Reading the data below, count the lines that carry the string "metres". Give nothing but the count.

Exercise materials:
+--

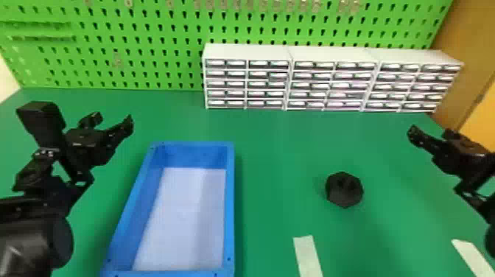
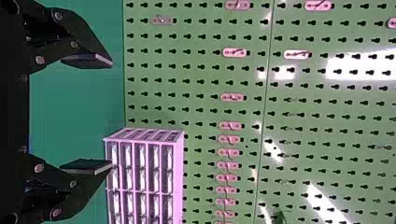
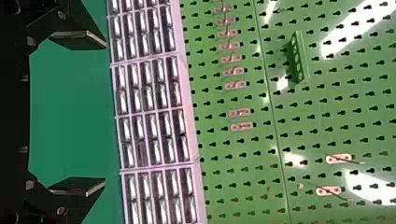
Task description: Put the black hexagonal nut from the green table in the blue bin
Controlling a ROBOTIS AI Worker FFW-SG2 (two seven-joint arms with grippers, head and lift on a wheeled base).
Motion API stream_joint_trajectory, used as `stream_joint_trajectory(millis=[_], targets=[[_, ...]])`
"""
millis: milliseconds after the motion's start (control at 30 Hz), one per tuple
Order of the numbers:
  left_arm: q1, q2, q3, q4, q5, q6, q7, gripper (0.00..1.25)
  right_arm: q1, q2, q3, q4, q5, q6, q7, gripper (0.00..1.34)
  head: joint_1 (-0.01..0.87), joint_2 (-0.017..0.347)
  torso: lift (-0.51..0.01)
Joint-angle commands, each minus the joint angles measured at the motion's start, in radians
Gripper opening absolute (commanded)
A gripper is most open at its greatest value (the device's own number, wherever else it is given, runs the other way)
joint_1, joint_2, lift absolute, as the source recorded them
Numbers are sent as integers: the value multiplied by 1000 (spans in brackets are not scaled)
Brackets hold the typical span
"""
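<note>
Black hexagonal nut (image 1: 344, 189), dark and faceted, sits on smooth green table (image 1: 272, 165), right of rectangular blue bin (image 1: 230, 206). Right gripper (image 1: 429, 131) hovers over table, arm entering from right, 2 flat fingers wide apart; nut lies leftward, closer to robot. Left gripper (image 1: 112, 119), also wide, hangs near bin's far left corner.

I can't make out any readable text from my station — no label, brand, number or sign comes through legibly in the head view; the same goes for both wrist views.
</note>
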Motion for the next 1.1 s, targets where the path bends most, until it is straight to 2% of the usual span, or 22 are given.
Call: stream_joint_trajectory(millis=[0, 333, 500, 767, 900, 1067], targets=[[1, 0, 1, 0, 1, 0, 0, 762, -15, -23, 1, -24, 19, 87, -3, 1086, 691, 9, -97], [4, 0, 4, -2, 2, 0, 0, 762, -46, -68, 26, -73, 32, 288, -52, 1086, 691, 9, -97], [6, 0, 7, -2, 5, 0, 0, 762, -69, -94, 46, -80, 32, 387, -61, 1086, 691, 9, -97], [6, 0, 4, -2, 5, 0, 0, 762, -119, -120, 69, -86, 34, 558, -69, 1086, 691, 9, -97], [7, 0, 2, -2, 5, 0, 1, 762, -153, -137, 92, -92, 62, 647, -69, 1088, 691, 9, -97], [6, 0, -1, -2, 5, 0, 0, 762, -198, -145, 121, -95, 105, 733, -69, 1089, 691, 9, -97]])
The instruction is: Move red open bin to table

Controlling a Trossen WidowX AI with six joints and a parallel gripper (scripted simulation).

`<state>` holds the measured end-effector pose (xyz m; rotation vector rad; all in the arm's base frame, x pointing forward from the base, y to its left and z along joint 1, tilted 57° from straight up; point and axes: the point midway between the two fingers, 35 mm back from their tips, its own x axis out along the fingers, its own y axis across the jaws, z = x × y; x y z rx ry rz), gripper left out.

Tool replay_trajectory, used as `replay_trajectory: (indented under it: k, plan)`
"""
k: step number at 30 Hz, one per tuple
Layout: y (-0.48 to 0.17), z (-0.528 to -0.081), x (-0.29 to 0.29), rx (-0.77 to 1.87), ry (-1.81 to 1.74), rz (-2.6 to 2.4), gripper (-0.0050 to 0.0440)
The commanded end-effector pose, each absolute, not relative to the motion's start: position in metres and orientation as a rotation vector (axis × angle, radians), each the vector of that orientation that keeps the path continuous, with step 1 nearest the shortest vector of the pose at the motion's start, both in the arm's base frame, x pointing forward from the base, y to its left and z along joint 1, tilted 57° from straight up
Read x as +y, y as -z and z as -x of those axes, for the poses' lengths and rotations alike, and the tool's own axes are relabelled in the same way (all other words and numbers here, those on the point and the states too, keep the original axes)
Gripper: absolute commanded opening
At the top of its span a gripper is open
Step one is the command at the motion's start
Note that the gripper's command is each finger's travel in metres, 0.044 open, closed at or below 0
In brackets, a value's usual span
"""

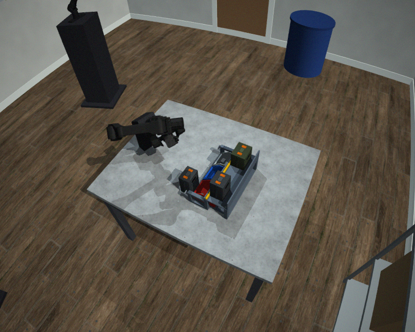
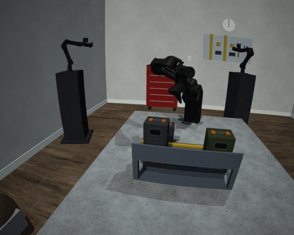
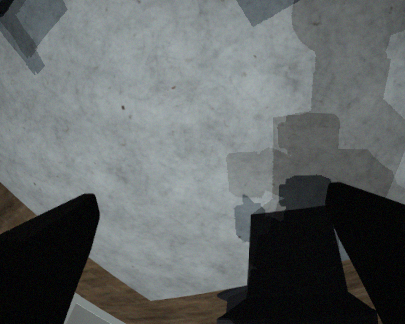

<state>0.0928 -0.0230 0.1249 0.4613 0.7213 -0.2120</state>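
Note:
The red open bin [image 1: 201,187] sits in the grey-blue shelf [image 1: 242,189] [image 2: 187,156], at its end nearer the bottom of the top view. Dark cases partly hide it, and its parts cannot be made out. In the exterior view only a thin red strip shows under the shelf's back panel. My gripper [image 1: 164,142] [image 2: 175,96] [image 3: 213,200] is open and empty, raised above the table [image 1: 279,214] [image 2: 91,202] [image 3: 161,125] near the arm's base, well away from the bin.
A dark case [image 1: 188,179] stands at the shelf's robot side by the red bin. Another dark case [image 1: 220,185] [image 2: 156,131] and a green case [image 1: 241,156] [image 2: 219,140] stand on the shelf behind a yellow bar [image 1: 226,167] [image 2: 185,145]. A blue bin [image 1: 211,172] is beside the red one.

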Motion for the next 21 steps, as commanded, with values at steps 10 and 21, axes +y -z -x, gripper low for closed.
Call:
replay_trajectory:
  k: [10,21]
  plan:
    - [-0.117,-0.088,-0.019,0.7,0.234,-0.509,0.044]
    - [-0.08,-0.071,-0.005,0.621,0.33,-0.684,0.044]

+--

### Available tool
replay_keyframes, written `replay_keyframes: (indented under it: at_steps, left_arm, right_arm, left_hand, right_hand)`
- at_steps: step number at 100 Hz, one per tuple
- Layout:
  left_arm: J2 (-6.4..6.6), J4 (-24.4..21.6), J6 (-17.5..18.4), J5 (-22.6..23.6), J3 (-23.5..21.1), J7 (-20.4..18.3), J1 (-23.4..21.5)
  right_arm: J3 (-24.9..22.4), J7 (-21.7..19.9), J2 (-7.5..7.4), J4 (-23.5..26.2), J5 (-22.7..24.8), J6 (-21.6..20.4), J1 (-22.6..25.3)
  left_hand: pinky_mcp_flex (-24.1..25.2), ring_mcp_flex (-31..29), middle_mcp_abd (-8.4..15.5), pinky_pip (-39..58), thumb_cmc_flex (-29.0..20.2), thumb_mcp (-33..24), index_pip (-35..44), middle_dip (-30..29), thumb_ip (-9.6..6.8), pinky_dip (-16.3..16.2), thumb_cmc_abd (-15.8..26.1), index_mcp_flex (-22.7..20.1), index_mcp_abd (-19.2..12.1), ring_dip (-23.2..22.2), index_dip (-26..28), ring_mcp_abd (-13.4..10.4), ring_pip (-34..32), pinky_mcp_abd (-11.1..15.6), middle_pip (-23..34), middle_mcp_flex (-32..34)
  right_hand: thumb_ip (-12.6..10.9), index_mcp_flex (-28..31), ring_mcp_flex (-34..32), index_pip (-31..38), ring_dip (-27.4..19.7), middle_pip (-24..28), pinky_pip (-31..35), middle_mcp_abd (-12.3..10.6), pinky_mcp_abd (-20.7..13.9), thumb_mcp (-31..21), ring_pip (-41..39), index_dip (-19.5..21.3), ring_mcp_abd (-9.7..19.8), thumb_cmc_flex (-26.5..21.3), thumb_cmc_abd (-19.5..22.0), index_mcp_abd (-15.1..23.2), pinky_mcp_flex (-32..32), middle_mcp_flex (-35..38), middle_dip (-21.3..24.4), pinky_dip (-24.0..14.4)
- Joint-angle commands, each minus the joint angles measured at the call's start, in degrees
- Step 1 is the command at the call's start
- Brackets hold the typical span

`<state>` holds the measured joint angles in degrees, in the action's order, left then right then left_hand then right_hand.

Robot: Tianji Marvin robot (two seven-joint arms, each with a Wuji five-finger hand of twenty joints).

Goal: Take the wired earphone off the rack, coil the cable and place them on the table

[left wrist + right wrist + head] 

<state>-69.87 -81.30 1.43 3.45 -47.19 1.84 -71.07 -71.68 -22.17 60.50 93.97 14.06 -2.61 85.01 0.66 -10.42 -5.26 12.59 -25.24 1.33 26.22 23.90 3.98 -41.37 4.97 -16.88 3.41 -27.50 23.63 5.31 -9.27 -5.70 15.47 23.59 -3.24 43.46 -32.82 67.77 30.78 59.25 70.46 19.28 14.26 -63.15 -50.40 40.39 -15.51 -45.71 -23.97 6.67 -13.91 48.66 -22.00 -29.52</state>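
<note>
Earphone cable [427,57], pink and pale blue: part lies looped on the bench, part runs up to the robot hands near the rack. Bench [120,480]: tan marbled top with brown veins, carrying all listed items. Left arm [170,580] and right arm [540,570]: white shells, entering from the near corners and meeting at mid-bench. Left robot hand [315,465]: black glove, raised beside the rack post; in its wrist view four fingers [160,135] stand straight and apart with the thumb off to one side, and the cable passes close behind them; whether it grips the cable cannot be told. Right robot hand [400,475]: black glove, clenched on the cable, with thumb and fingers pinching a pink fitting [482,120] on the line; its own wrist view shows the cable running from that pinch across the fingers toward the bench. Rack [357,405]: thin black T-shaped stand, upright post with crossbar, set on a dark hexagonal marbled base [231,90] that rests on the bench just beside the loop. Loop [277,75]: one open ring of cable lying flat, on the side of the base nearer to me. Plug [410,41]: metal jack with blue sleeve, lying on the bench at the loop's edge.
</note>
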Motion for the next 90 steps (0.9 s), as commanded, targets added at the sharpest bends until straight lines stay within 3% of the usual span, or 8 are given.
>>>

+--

Solution to this task: 2